▸ **WHAT YOU SHOULD DO**: Leave out the pictures and restate the rest of the data exactly.

Segment Open

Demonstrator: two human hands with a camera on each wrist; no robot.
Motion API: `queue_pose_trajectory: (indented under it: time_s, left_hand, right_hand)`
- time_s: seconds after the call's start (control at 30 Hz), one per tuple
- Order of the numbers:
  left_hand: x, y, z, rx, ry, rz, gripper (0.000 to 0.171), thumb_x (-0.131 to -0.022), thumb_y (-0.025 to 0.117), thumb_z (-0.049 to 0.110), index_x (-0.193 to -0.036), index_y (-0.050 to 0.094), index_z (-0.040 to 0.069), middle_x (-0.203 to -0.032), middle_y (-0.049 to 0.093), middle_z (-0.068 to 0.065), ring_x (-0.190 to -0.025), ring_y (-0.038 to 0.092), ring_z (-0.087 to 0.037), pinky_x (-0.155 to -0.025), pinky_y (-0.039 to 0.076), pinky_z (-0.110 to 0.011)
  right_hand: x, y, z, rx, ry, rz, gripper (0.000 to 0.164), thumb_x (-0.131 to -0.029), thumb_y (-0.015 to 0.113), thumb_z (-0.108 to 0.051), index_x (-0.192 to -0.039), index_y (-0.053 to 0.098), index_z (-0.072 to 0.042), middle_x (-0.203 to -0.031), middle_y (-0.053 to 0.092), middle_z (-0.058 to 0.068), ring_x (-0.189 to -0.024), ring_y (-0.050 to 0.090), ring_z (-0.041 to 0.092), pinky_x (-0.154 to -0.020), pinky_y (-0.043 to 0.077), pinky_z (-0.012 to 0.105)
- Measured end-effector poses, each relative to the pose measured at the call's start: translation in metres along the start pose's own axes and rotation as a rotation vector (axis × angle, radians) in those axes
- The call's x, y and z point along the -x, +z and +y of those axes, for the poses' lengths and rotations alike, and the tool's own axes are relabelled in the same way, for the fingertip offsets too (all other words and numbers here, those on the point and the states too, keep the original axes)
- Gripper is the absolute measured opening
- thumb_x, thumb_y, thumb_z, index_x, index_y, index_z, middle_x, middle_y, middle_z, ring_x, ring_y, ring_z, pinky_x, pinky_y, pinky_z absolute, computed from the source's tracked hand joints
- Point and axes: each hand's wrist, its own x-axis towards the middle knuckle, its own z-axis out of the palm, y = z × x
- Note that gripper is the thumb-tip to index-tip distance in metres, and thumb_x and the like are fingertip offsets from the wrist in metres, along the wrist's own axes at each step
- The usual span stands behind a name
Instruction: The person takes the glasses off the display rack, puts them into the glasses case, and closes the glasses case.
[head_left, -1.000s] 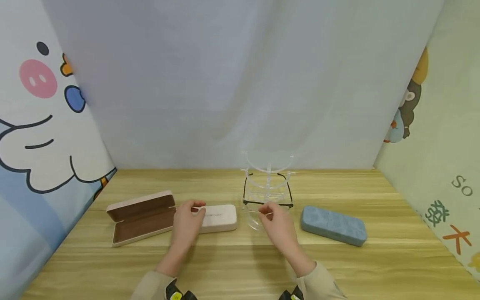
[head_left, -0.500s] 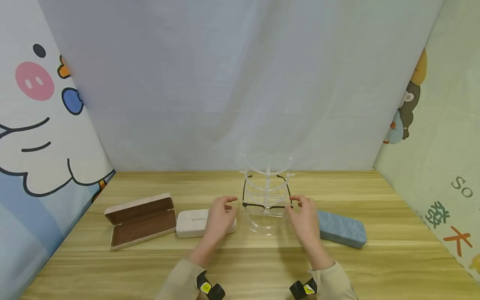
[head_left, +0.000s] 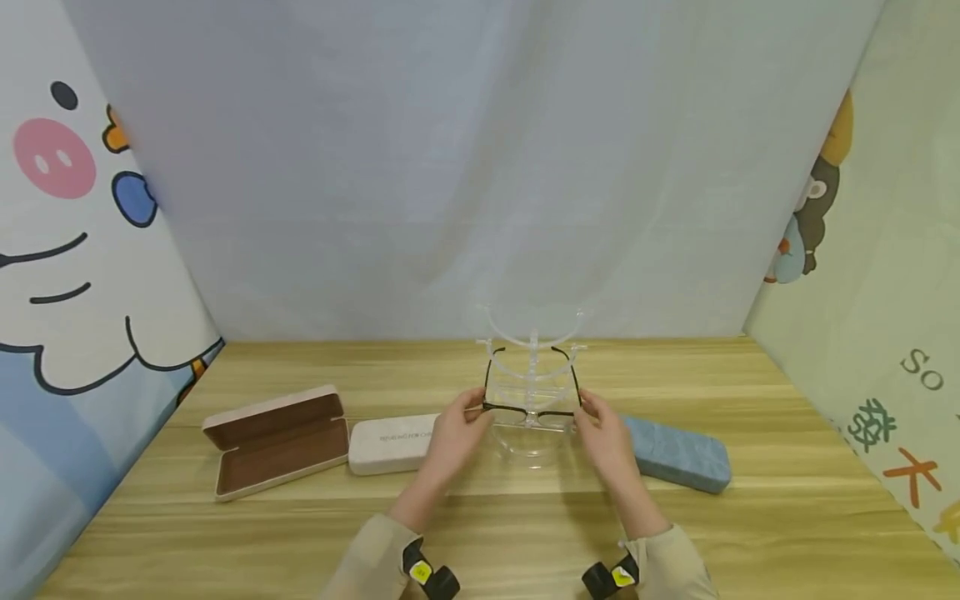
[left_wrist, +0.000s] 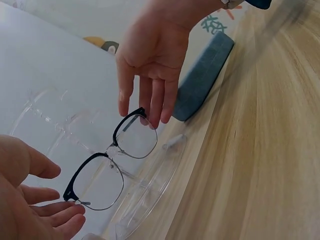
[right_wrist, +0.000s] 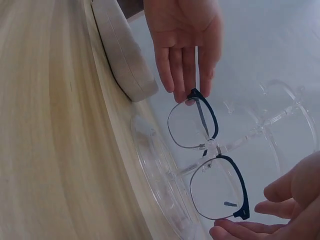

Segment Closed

▸ **TASK ANSWER**:
Demonstrator: two human hands with a camera on each wrist; no robot.
Motion API: `queue_pose_trajectory: (indented under it: time_s, left_hand, right_hand)`
- time_s: seconds after the call's start (control at 30 Hz), one per tuple
- Order of the numbers:
  left_hand: x, y, z, rx, ry, rz, gripper (0.000 to 0.171), thumb_x (-0.131 to -0.022), thumb_y (-0.025 to 0.117), thumb_z (-0.049 to 0.110), index_x (-0.193 to -0.036), index_y (-0.050 to 0.094), index_z (-0.040 to 0.069), middle_x (-0.203 to -0.032), middle_y (-0.049 to 0.093), middle_z (-0.068 to 0.065), ring_x (-0.190 to -0.025), ring_y (-0.038 to 0.092), ring_z (-0.087 to 0.037), pinky_x (-0.155 to -0.025), pinky_y (-0.039 to 0.076), pinky_z (-0.110 to 0.011)
  right_hand: x, y, z, rx, ry, rz, gripper (0.000 to 0.164), thumb_x (-0.131 to -0.029), thumb_y (-0.015 to 0.113), thumb_z (-0.108 to 0.051), index_x (-0.192 to -0.039), index_y (-0.053 to 0.098), index_z (-0.072 to 0.042), middle_x (-0.203 to -0.031), middle_y (-0.053 to 0.092), middle_z (-0.058 to 0.068), ring_x (-0.189 to -0.024), ring_y (-0.050 to 0.090), ring_z (-0.041 to 0.092), pinky_x (-0.154 to -0.020), pinky_y (-0.043 to 0.077), pinky_z (-0.012 to 0.105)
- Measured end-effector poses, each relative to the pose measured at the call's start: translation in metres along the start pose's own axes and rotation as a rotation vector (axis × angle, radians) in those axes
- The call's x, y and z point along the -x, +z and +y of those axes, for the poses' lengths and rotations alike, and the tool's own axes are relabelled in the same way, for the fingertip offsets too (all other words and numbers here, those on the point and the states too, keep the original axes)
- Gripper is the absolute measured opening
- thumb_x, thumb_y, thumb_z, index_x, index_y, index_z, middle_x, middle_y, middle_z, ring_x, ring_y, ring_z, pinky_x, pinky_y, pinky_z absolute, computed from the source's tracked hand joints
- Point and axes: each hand's wrist, its own x-axis towards the middle knuckle, its own z-axis out of the palm, y = z × x
- Note that gripper is the thumb-tip to index-tip distance in metres, and thumb_x and the like are fingertip offsets from the wrist in metres, along the wrist's own axes at each step
- The usual span stands behind a name
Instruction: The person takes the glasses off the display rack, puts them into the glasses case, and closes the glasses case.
[head_left, -1.000s] 
[head_left, -0.500s] 
[head_left, +0.000s] 
[left_wrist, +0.000s] 
[right_wrist, +0.000s] 

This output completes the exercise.